NK is a degenerative disease characterized by damage to trigeminal (V cranial nerve) ophthalmic branch innervation. Trigeminal nerve integrity is necessary to maintain the tropism, survival, and function of the ocular surface cells through the release of mediators and growth factors that maintain ocular surface health and homeostasis [1]. Therefore, the damage of corneal innervation leads to impairment of corneal healing, spontaneous epithelial breakdown, recurrent or persistent epithelial defects, and corneal ulcers. Various conditions can cause damage of the trigeminal nerve including herpetic keratitis, diabetes, intracranial mass, iatrogenic injury following neurosurgery, ocular burns, contact lens use, ocular surgery, and chronic use of topical drugs [2]. NK is classified according to the severity of corneal damage: cloudy, irregular corneal epithelium and/or superficial punctate keratopathy (stage I), persistent epithelial defect (stage II), and corneal ulcer (stage III), that can lead to corneal perforation and loss of visual function [3]. Currently, patients affected by NK can be treated with tear substitutes, therapeutic contact lenses and nerve growth factor eye drops [4,5]. However, when a corneal ulcer persists, an amniotic membrane transplant, conjunctival flap, or tarsorrhaphy are necessary to restore the ocular surface integrity [6].

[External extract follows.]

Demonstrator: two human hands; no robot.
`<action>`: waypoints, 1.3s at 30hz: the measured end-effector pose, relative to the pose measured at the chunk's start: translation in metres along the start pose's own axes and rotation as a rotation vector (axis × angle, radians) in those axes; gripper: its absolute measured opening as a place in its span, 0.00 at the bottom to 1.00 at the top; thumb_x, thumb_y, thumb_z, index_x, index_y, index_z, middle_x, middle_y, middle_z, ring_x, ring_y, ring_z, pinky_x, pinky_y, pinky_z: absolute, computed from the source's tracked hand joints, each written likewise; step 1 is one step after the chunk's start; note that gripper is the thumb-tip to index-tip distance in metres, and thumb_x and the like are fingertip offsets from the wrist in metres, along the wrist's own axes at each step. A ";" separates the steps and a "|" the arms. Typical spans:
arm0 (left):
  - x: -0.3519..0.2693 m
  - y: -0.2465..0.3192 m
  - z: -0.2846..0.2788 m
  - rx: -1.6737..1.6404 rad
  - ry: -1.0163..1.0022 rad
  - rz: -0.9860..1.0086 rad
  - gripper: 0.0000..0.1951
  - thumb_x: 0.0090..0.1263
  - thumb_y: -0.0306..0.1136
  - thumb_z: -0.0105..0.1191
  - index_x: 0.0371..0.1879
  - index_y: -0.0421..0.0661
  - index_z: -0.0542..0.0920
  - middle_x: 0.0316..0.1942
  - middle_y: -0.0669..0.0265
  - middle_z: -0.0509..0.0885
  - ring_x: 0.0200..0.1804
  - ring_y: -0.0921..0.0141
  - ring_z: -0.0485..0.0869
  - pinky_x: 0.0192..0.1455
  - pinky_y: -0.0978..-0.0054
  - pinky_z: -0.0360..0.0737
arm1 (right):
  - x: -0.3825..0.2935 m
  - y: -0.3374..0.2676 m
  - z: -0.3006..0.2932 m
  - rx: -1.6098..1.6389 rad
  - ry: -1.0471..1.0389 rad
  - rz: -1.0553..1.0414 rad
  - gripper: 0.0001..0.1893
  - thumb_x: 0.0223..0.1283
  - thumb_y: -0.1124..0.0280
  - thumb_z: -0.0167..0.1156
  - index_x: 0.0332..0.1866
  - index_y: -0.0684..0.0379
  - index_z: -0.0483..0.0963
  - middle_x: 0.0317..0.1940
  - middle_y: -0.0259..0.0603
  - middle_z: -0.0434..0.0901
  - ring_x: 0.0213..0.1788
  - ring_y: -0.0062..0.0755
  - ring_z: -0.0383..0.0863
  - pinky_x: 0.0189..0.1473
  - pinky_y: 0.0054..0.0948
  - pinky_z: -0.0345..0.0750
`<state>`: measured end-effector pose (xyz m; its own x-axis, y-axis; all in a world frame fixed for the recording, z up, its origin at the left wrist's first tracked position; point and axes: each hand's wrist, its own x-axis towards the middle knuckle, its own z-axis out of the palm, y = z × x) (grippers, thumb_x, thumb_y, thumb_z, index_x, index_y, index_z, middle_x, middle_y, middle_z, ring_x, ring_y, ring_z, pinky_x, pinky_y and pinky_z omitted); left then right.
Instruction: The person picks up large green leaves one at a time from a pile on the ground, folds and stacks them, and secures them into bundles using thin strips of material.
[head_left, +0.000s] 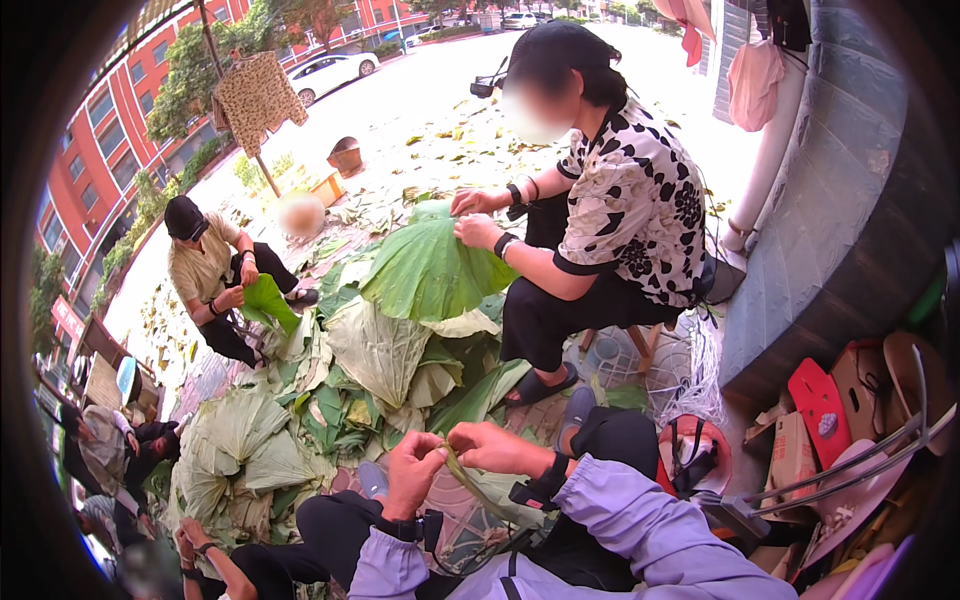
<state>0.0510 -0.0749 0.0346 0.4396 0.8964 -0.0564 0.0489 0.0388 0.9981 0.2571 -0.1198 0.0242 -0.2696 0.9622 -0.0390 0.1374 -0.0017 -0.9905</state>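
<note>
My left hand (411, 474) and my right hand (501, 448) come together at the lower middle, fingertips pinching one end of a folded green lotus leaf (480, 484). The rest of this narrow, limp leaf hangs down between my wrists toward my lap. Both wrists carry black straps with small devices. Beyond my hands lies a heap of large lotus leaves (379, 349), some green, some pale and dried. Further dried leaves (240, 442) are spread to the left of my hands.
A co-worker (622, 195) on a low wooden stool holds a broad green leaf (439, 262). Another co-worker (214, 277) holds a smaller leaf at left; more people sit at lower left. To my right are a red bucket (694, 457), white strings (694, 375) and cardboard boxes (795, 450).
</note>
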 end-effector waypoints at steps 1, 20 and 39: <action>-0.001 0.003 0.000 0.005 -0.009 0.011 0.07 0.67 0.19 0.63 0.41 0.39 0.83 0.37 0.69 0.86 0.39 0.79 0.84 0.44 0.80 0.83 | 0.001 0.003 0.001 -0.090 0.056 -0.046 0.19 0.61 0.74 0.64 0.57 0.66 0.76 0.44 0.45 0.82 0.48 0.38 0.83 0.53 0.36 0.79; -0.004 -0.006 -0.013 0.169 -0.046 0.153 0.07 0.69 0.21 0.64 0.43 0.40 0.83 0.41 0.68 0.85 0.40 0.78 0.84 0.45 0.77 0.83 | 0.002 0.003 0.014 -0.528 0.270 -0.349 0.16 0.57 0.69 0.70 0.50 0.59 0.82 0.45 0.46 0.80 0.53 0.52 0.79 0.57 0.46 0.76; -0.010 -0.005 -0.011 0.492 -0.058 0.261 0.10 0.72 0.26 0.61 0.49 0.38 0.84 0.42 0.53 0.86 0.43 0.58 0.86 0.49 0.66 0.82 | -0.004 -0.004 0.017 -0.626 0.293 -0.313 0.10 0.58 0.70 0.68 0.43 0.59 0.80 0.41 0.45 0.78 0.50 0.52 0.79 0.54 0.48 0.76</action>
<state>0.0362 -0.0795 0.0304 0.5414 0.8222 0.1756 0.3384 -0.4044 0.8497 0.2414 -0.1278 0.0260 -0.1323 0.9256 0.3545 0.6349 0.3538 -0.6868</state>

Diagnosis of NK is clinical and remains challenging for the clinician. It requires a thorough clinical history that should be consistent with trigeminal nerve injury. Subjectively, the patient usually complains of mild ocular discomfort or has no complaints at all. Therefore, a complete eye examination must be performed to detect corneal and conjunctival signs of NK. A decrease or absence of corneal sensitivity (CS) is necessary to confirm the diagnosis of NK [7]. CS may be qualitatively assessed by cotton thread or quantified by corneal aesthesiometer [7]. Currently, a specific cut-off value of CS that could help with the diagnosis of NK has not been demonstrated. The Cochet-Bonnet esthesiometer (1960) is currently the gold standard tool, used in clinical and research settings [8]. A thin, retractable, nylon 0.12 mm diameter filament, that extends from 5 mm to 60 mm, touches the anterior surface of the cornea in all quadrants. A variable pressure is applied by adjusting the length to elicit a blink reaction or a patient response by stimulating the mechanosensitive Aδ nerve fibres. The length of the filament needed to induce a patient's feedback will quantify the corneal mechanical sensitivity threshold [2]. Some limitations of CB include the requirement of sterilization after each use, the high cost, and the variable reproducibility of results due to difficulties in alignment, positioning, and repeatability of the applied pressure. Ambient humidity and aging fibres can also limit the accuracy of the measurement [9]. Non-Contact Corneal Aesthesiometers (NCCA) have been developed as a safer alternative to CB esthesiometer for corneal esthesiometry assessment following surgery. However, repeatable, reproducible central corneal alignment for the measurement has yet to be achieved and NCCA is not commonly used in clinical settings. Moreover, the two devices analyse different components of corneal innervation [10].

Therefore, the need for a safe, simple, disposable device to be used in daily practice has led to the development of a novel single-use esthesiometer (KeraSenseⓇ, Dompè farmaceutici Spa, Milan Italy) to test corneal mechanical sensitivity. This tool ensures better safety and sterility for the patient, but, as of today, it has not been validated.

This study aims to assess sensitivity, specificity, and cut-off values of CS for the diagnosis of NK. In addition, this study aimed to evaluate the novel, single use esthesiometer, in comparison to CB, in terms of accuracy, reproducibility, and repeatability.